§ Directions for this task
Using the data below, repeat all of it precisely.

§ Supplied material
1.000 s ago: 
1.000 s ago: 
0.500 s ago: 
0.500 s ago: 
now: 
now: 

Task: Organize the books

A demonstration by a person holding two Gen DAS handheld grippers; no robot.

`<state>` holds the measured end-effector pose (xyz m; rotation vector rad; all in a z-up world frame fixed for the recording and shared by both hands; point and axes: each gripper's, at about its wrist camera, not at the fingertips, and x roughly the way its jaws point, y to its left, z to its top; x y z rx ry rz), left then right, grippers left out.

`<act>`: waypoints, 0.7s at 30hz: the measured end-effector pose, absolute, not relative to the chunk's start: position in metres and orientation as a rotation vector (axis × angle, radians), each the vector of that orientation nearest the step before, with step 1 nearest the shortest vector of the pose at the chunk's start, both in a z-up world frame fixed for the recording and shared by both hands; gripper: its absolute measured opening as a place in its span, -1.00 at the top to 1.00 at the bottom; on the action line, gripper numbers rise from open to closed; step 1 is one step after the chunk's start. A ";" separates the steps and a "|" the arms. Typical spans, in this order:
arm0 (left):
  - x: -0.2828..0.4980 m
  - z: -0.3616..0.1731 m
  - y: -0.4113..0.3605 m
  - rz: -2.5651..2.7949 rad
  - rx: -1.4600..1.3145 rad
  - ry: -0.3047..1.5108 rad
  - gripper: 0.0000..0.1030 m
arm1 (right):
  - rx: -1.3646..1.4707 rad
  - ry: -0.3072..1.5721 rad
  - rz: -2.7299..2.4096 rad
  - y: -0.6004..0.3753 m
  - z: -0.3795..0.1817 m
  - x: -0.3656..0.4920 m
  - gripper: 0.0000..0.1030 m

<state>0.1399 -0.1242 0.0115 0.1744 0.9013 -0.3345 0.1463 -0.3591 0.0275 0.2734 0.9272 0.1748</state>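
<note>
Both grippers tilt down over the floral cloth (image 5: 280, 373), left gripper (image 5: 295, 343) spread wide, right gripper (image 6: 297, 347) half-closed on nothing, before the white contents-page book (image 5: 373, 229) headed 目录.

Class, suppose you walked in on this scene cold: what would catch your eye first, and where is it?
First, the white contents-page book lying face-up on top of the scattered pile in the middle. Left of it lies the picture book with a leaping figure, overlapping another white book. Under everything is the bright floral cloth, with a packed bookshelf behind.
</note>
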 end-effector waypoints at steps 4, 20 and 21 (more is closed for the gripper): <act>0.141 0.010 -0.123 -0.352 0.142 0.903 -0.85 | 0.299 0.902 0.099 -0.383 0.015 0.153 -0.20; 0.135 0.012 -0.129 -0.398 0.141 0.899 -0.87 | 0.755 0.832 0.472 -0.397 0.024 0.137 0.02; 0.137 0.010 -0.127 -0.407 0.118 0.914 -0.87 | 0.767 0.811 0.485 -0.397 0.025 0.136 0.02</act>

§ Task solution
1.000 s ago: 
1.000 s ago: 
0.500 s ago: 
0.500 s ago: 
now: 
now: 

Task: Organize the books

A demonstration by a person holding two Gen DAS handheld grippers; no robot.

`<state>` holds the measured end-effector pose (xyz m; rotation vector rad; all in a z-up world frame fixed for the recording and shared by both hands; point and axes: each gripper's, at about its wrist camera, not at the fingertips, and x roughly the way its jaws point, y to its left, z to its top; x y z rx ry rz), left then right, grippers left out.

`<act>`: waypoints, 0.7s at 30hz: the measured end-effector pose, absolute, not relative to the chunk's start: position in metres and orientation as a rotation vector (axis × angle, radians), each the vector of that orientation nearest the step before, with step 1 nearest the shortest vector of the pose at the chunk's start, both in a z-up world frame fixed for the recording and shared by both hands; gripper: its absolute measured opening as a place in its span, -1.00 at the top to 1.00 at the bottom; on the action line, gripper numbers rise from open to closed; step 1 is one step after the chunk's start. A ";" separates the steps and a "|" the arms. Typical spans, in this order:
arm0 (left):
  - x: -0.2828..0.4980 m
  - z: -0.3616..0.1731 m
  - y: -0.4113..0.3605 m
  - rz: -2.5651..2.7949 rad
  - rx: -1.4600..1.3145 rad
  - ry: -0.3047..1.5108 rad
  - gripper: 0.0000..0.1030 m
arm1 (right):
  - rx: -1.3646..1.4707 rad
  - ry: -0.3072..1.5721 rad
  - rz: -2.7299..2.4096 rad
  - y: -0.6004..0.3753 m
  - z: -0.3795..0.1817 m
  - x: -0.3656..0.4920 m
  - gripper: 0.0000..0.1030 m

<state>0.1399 -0.1242 0.0115 0.1744 0.9013 -0.3345 0.1463 -0.3591 0.0275 0.2734 0.9272 0.1748</state>
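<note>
Both grippers tilt down over the floral cloth (image 5: 280, 373), left gripper (image 5: 295, 343) spread wide, right gripper (image 6: 297, 347) half-closed on nothing, before the white contents-page book (image 5: 373, 229) headed 目录.

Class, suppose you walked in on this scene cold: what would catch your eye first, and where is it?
First, the white contents-page book lying face-up on top of the scattered pile in the middle. Left of it lies the picture book with a leaping figure, overlapping another white book. Under everything is the bright floral cloth, with a packed bookshelf behind.
</note>
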 end-effector waypoints at steps 4, 20 and 21 (more is closed for the gripper): <act>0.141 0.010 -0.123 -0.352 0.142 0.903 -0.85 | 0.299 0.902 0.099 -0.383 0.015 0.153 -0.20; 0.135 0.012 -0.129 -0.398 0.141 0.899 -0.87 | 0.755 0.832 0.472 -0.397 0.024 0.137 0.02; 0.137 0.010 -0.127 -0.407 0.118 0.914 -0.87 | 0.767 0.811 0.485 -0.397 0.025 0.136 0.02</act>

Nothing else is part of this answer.